SSTFB: Leveraging self-supervised pretext learning and temporal self-attention with feature branching for real-time video polyp segmentation
Ziang Xu, Jens Rittscher, Sharib Ali
TL;DR
Real-time video polyp segmentation is essential for colorectal cancer prevention during colonoscopy, but real-world videos suffer from motion artefacts and variability that degrade performance. The authors present SSTFB, a self-supervised and temporally aware network that uses normalised self-attention and feature branching to learn robust spatiotemporal polyp representations in an end-to-end framework. By combining a PIRL-based pretext task with a patch-level discriminator loss, a global-to-local attention scheme, and a two-stage UNet-like decoder, SSTFB achieves state-of-the-art results across seen, unseen, and out-of-centre video datasets while maintaining real-time speed. The approach demonstrates strong generalisation and practical potential for improving polyp detection and segmentation in clinical video streams.
Abstract
Polyps are early cancer indicators, so assessing occurrences of polyps and their removal is critical. They are observed through a colonoscopy screening procedure that generates a stream of video frames. Segmenting polyps in their natural video screening procedure has several challenges, such as the co-existence of imaging artefacts, motion blur, and floating debris.
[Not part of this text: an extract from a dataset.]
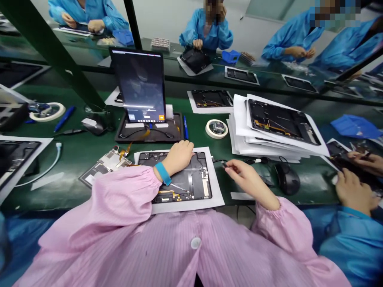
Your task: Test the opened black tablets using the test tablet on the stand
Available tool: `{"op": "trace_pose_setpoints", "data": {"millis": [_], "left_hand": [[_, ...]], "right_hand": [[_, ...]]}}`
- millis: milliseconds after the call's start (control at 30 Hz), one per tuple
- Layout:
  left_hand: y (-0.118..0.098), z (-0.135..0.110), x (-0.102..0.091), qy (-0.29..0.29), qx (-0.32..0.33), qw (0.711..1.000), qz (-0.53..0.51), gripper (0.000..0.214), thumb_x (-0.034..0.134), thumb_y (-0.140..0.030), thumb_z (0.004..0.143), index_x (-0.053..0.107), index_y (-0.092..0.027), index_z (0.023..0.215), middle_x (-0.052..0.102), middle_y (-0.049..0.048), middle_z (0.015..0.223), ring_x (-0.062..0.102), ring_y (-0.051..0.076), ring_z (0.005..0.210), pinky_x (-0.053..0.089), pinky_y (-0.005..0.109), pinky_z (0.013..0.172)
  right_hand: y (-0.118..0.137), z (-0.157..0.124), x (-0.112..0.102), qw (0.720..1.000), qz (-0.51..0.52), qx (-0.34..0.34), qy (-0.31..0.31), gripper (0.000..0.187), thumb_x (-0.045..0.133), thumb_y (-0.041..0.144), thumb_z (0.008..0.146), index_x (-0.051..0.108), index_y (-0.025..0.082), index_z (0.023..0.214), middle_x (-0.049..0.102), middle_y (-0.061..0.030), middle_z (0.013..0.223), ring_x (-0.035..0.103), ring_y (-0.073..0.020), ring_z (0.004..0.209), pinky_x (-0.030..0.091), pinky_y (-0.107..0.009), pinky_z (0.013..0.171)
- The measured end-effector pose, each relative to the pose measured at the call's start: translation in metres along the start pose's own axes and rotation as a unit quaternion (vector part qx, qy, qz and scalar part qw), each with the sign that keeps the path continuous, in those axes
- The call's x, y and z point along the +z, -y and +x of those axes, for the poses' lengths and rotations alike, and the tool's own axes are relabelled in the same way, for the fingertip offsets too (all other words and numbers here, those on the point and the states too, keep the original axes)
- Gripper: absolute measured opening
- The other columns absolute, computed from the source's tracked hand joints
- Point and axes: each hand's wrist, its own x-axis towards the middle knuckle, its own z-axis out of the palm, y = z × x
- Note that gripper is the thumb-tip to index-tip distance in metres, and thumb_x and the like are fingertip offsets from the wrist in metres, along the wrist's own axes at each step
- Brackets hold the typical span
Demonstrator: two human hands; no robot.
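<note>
Opened tablet housing (pixel 196 183) beneath left hand (pixel 178 156), finger grip unclear, black cable end (pixel 224 164) pinched between fingertips of right hand (pixel 244 176)

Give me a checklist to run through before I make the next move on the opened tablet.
1. Opened tablet lying on white paper: ok.
2. Left hand over the tablet: ok, across its far edge.
3. Right hand free: not ok, its fingertips hold a small dark piece.
4. Dark piece identified: cannot tell, too small.
5. Screen behind the tablet lit: ok, it stands up at the dark tray.
6. Co-worker's hands away from the tablet: ok, they are at far right.
</note>
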Motion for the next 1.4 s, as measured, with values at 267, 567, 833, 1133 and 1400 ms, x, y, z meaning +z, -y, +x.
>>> {"op": "trace_pose_setpoints", "data": {"millis": [267, 567, 833, 1133, 1400], "left_hand": [[-0.005, 0.002, 0.0, 0.013, 0.057, 0.998, 0.015, 0.023, 0.037, -0.026, 0.099, 0.057, -0.013, 0.097, 0.062, 0.0101, 0.09, 0.054, 0.026, 0.091, 0.036, 0.036, 0.072], [-0.006, 0.0, 0.006, 0.017, 0.046, 0.999, -0.005, 0.024, 0.036, -0.027, 0.099, 0.056, -0.013, 0.097, 0.062, 0.0095, 0.09, 0.054, 0.025, 0.089, 0.035, 0.036, 0.071], [-0.009, 0.0, 0.0, 0.025, 0.036, 0.998, -0.049, 0.026, 0.035, -0.027, 0.099, 0.057, -0.013, 0.1, 0.062, 0.01, 0.092, 0.054, 0.024, 0.093, 0.04, 0.036, 0.077], [-0.002, 0.005, -0.009, 0.084, 0.016, 0.987, -0.138, 0.036, 0.032, -0.036, 0.1, 0.063, -0.018, 0.103, 0.068, 0.0067, 0.101, 0.065, 0.021, 0.089, 0.046, 0.029, 0.074], [0.003, 0.006, -0.004, 0.09, 0.003, 0.982, -0.165, 0.037, 0.034, -0.039, 0.099, 0.065, -0.02, 0.102, 0.072, 0.0066, 0.102, 0.067, 0.024, 0.092, 0.046, 0.03, 0.074]], "right_hand": [[0.01, -0.002, 0.019, 0.995, 0.073, -0.059, 0.028, 0.017, 0.055, 0.031, 0.09, 0.069, 0.022, 0.093, 0.068, -0.0047, 0.091, 0.061, -0.0192, 0.085, 0.048, -0.033, 0.074], [0.004, -0.007, 0.024, 0.994, -0.028, -0.11, 0.007, 0.013, 0.054, 0.027, 0.092, 0.066, 0.023, 0.095, 0.066, -0.0052, 0.092, 0.057, -0.0214, 0.09, 0.04, -0.039, 0.084], [0.01, -0.011, 0.034, 0.993, 0.018, -0.109, -0.037, 0.01, 0.053, 0.025, 0.091, 0.062, 0.021, 0.092, 0.064, -0.0062, 0.09, 0.058, -0.0222, 0.088, 0.045, -0.039, 0.081], [0.016, -0.025, 0.044, 0.975, -0.161, -0.141, -0.054, 0.017, 0.038, 0.023, 0.095, 0.053, 0.021, 0.104, 0.064, -0.0088, 0.091, 0.062, -0.0243, 0.081, 0.049, -0.04, 0.072], [-0.001, -0.014, 0.049, 0.977, -0.153, -0.151, -0.011, 0.025, 0.034, 0.025, 0.097, 0.057, 0.02, 0.104, 0.065, -0.0102, 0.091, 0.063, -0.0248, 0.083, 0.052, -0.039, 0.072]]}}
Most existing polyp segmentation algorithms are developed on curated still image datasets that do not represent real-world colonoscopy. Their performance often degrades on video data. We propose a video polyp segmentation method that performs self-supervised learning as an auxiliary task and a spatial-temporal self-attention mechanism for improved representation learning. Our end-to-end configuration and joint optimisation of losses enable the network to learn more discriminative contextual features in videos. Our experimental results demonstrate an improvement with respect to several state-of-the-art (SOTA) methods. Our ablation study also confirms that the choice of the proposed joint end-to-end training improves network accuracy by over 3% and nearly 10% on both the Dice similarity coefficient and intersection-over-union compared to the recently proposed method PNS+ and Polyp-PVT, respectively. Results on previously unseen video data indicate that the proposed method generalises.